# Saphira 9 months



## Ronda (Aug 23, 2010)

Here's my girl at 9 months, still lanky and lean. Would appreciate a critique of her and of my stacking job...I know I messed this one up (her front legs look too far forward and I think I spread her hind end out when I was trying to place her feet), would love to know what I should fix on her stack.










Here's a fairly recent head shot.









Practicing our heel









She is 66lbs and 23.5 inches at the withers.

Thanks
Ronda


----------



## lhczth (Apr 5, 2000)

Stacking job is not bad. She could be over her front legs a big better and her front feet are a hair wide.
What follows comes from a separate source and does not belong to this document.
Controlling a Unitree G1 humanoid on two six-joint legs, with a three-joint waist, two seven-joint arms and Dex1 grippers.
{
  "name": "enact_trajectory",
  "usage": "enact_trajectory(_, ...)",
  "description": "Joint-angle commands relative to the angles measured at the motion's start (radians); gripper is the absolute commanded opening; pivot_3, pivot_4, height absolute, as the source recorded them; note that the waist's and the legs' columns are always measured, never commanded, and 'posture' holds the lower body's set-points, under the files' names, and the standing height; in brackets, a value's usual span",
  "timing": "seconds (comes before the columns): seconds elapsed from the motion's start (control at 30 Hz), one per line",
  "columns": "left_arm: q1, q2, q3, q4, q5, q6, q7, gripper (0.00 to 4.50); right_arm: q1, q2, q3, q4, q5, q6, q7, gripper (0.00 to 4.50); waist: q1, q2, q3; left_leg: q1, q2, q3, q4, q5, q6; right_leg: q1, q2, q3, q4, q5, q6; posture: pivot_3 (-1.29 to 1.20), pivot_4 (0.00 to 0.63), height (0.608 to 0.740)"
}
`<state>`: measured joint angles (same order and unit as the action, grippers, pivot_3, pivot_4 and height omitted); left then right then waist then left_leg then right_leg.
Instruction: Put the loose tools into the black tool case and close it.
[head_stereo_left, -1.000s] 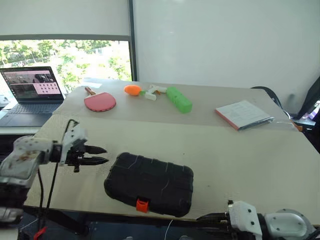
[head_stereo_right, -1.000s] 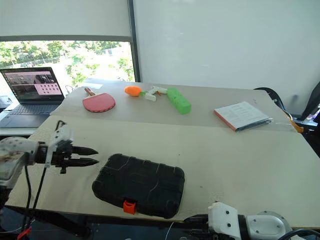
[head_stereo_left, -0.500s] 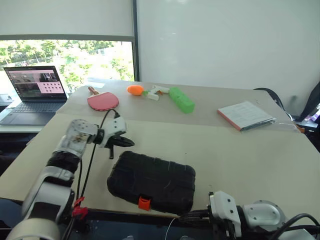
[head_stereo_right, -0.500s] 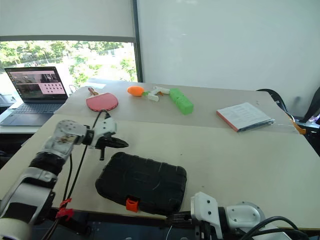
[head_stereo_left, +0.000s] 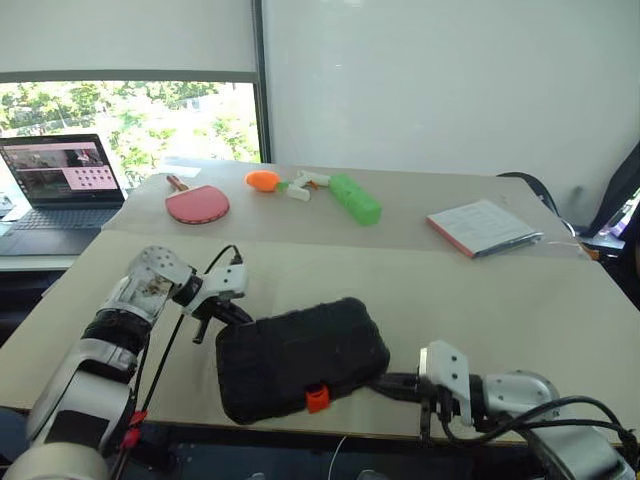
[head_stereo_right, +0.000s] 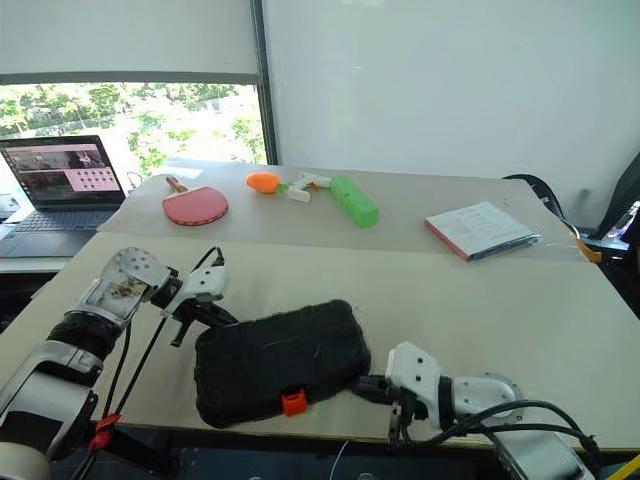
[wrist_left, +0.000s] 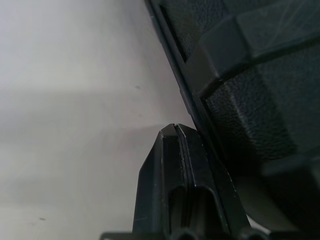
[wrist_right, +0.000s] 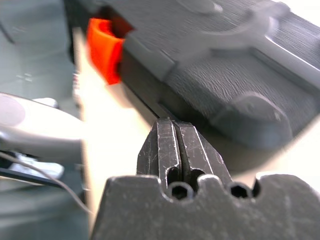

Also having her head at a more natural angle and not up would be more complimentary. GSD heads also look best with the dog panting slightly so the mouth is open. 

Young feminine female in that rather leggy gangly stage. OK withers, topline could be more level. Her croup looks to be a fairly good length, but is steep. Good angulation front and rear. Her pasterns are a bit steep and I would like to see tighter feet. She also appears to toe out a bit in front. I would like to see a darker eye.


----------



## Ronda (Aug 23, 2010)

lhczth said:


> Stacking job is not bad. She could be over her front legs a big better and her front feet are a hair wide. Also having her head at a more natural angle and not up would be more complimentary. GSD heads also look best with the dog panting slightly so the mouth is open.
> 
> Young feminine female in that rather leggy gangly stage. OK withers, topline could be more level. Her croup looks to be a fairly good length, but is steep. Good angulation front and rear. Her pasterns are a bit steep and I would like to see tighter feet. She also appears to toe out a bit in front. I would like to see a darker eye.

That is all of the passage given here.